Microsoft AI claims to beat doctors in complex medical diagnosis
Microsoft says its GPT-4-based medical AI outperformed doctors on complex case studies involving rare diseases, raising prospects for its use as a clinical assistant.
Microsoft has claimed that its artificial intelligence (AI) model demonstrates a higher diagnostic accuracy than doctors when assessing complex medical cases. The announcement comes amid growing interest in the role of generative AI in clinical decision-making and diagnostics.
The findings are based on a new internal evaluation published by Microsoft researchers in collaboration with OpenAI, suggesting that AI models powered by GPT-4 show potential in matching or even surpassing human diagnostic capabilities, particularly in scenarios involving rare or difficult-to-identify conditions.
How Microsoft tested its medical AI model
The research, published on the preprint server arXiv, evaluated the AI’s performance against that of medical professionals using case vignettes derived from the New England Journal of Medicine. These vignettes featured complex patient histories and diagnostic challenges, requiring synthesis of symptoms across multiple systems.
According to the study, Microsoft's model scored higher than the average performance of previously published diagnostic models, and in many instances, matched or exceeded the accuracy of individual human clinicians. The GPT-4-based AI tool was evaluated using multiple-choice questions across 28 case studies, focusing on diagnostic precision, reasoning, and clinical relevance.
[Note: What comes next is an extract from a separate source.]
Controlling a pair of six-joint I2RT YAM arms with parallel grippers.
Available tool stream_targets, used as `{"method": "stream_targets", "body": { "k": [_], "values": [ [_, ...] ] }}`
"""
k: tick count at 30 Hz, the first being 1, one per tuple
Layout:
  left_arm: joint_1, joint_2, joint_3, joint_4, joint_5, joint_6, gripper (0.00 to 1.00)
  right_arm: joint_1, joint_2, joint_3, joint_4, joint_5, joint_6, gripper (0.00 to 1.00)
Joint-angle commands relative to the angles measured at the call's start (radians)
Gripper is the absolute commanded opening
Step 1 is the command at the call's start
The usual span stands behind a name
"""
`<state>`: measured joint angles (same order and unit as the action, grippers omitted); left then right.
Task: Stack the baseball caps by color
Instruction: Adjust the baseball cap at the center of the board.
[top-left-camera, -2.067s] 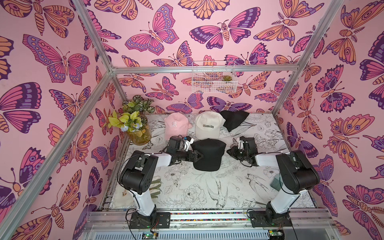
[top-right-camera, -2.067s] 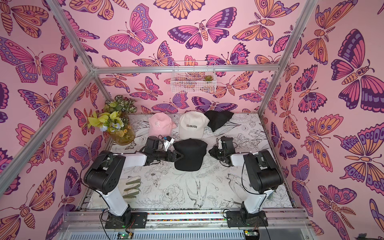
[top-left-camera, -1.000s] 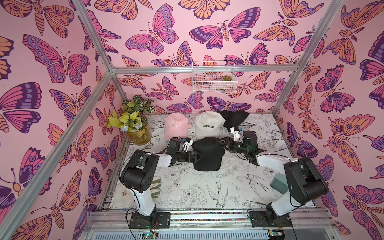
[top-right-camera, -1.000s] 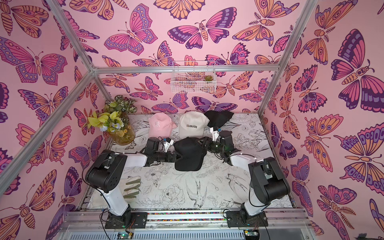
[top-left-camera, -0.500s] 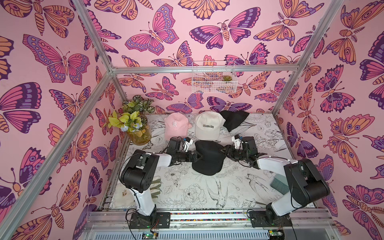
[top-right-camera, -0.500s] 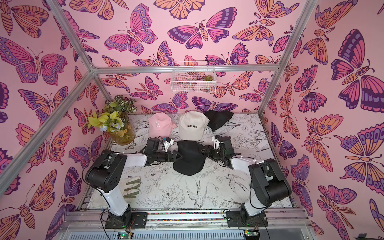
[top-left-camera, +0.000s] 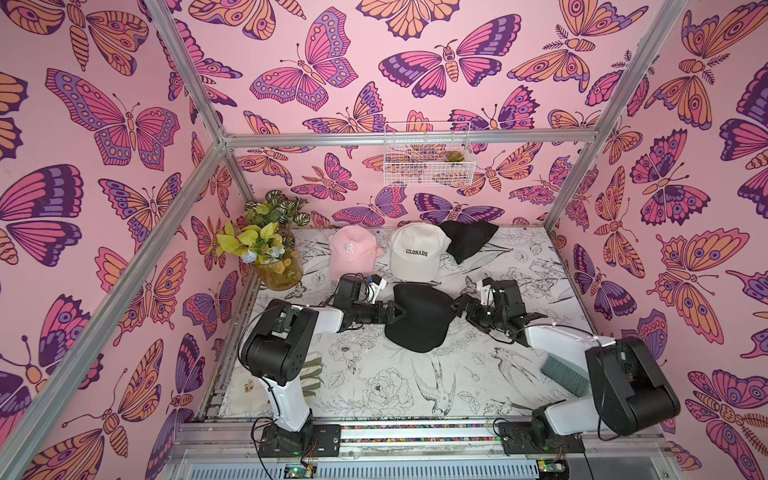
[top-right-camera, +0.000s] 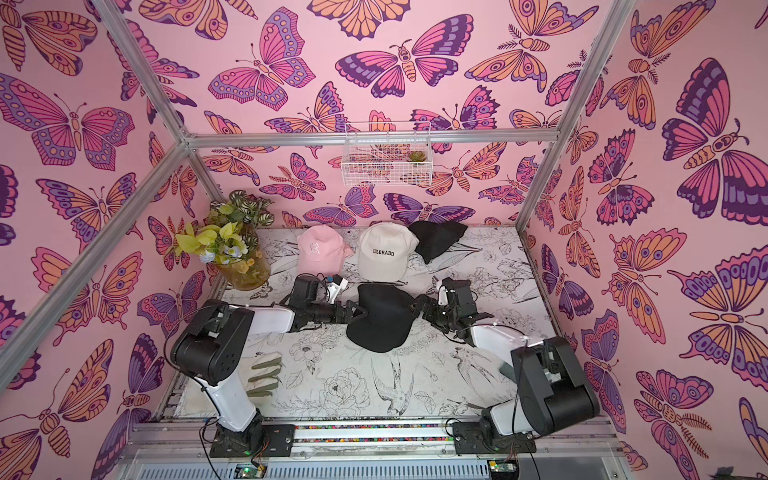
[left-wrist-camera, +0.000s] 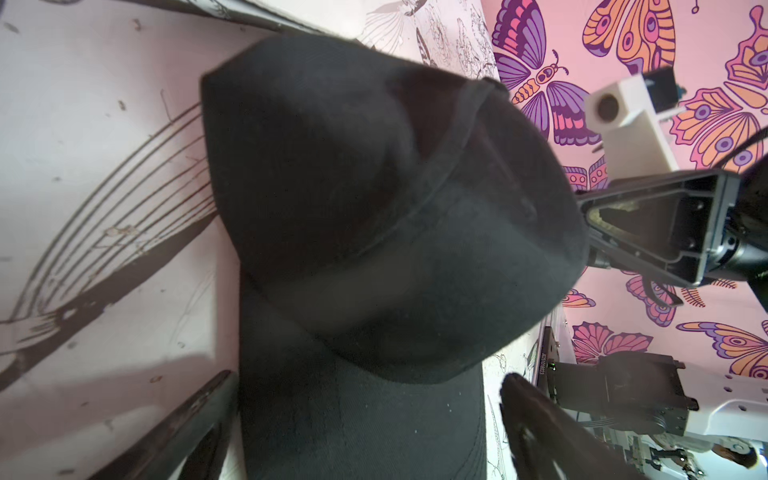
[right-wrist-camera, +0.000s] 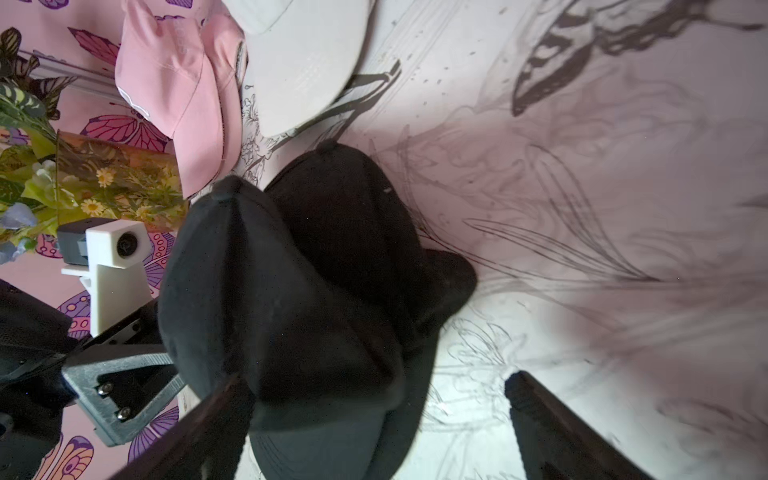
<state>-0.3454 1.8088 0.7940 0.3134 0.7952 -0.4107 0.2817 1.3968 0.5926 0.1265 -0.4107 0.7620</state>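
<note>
Midway across the tabletop (top-left-camera: 415, 386), between the two arms, we see the black pile (top-left-camera: 417, 318) lying flat with its brim toward the front. A second ago the right pincer (top-left-camera: 457, 308) had its jaws partly drawn in at the pile's right edge. Now those jaws stand spread and released, one just beside the crown and the other well clear of the fabric in the right wrist view. The pile has also settled a little toward the front since then.

The left pincer (top-left-camera: 392, 312) is likewise released, its jaws wide on either side of the brim and gripping nothing.

From the right wrist we make out two caps. The upper black cap (right-wrist-camera: 257, 299) sits askew over the lower black cap (right-wrist-camera: 353, 216), with their crowns offset rather than nested. We judge that black now counts two, loosely set, and the pile may want squaring.

The third black cap (top-left-camera: 467, 241) is still to be stacked. It lies at the back, touching the cream cap (top-left-camera: 415, 251), with the pink cap (top-left-camera: 353, 249) just beside that. How many caps lie under the cream one we cannot tell.
</note>
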Motion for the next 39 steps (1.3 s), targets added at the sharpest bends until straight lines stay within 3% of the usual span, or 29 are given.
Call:
{"method": "stream_targets", "body": {
  "k": [1, 7, 17, 24, 28, 39],
  "values": [
    [0.003, -0.018, -0.022, -0.032, 0.016, -0.014, 1.0, -0.018, -0.067, -0.045, -0.033, -0.043, -0.003, 0.99],
    [0.0, -0.008, -0.024, -0.046, 0.033, -0.04, 1.0, 0.011, -0.015, -0.085, 0.118, -0.255, 0.023, 0.99],
    [-0.054, -0.007, 0.029, -0.046, 0.047, -0.099, 1.0, 0.094, 0.224, 0.002, 0.291, -0.247, 0.043, 0.99],
    [-0.072, 0.002, 0.042, -0.046, 0.035, -0.124, 1.0, 0.094, 0.275, 0.102, 0.207, -0.263, -0.016, 0.99],
    [-0.06, -0.006, 0.045, -0.086, -0.012, -0.1, 1.0, 0.093, 0.231, 0.11, 0.127, -0.238, -0.06, 0.99],
    [-0.038, -0.111, 0.09, -0.341, -0.154, 0.091, 1.0, 0.034, -0.001, 0.062, 0.011, 0.071, -0.116, 0.99]
  ]
}}
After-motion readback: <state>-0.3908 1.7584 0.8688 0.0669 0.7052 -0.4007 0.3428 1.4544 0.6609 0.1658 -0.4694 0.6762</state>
AI in medicine: Assistance, not replacement
Despite the promising results, Microsoft researchers emphasised that the AI is not intended to replace healthcare professionals. Instead, the technology is positioned as a supportive tool to enhance clinical decision-making, reduce diagnostic errors, and improve patient outcomes.
Peter Lee, Corporate Vice President of Research and Incubations at Microsoft, said the AI's diagnostic capability could be most valuable in resource-constrained settings or as a second opinion in complicated cases. He also acknowledged the limitations of AI, particularly in dealing with real-world medical ambiguity, patient-specific nuances, and the ethical implications of automated care.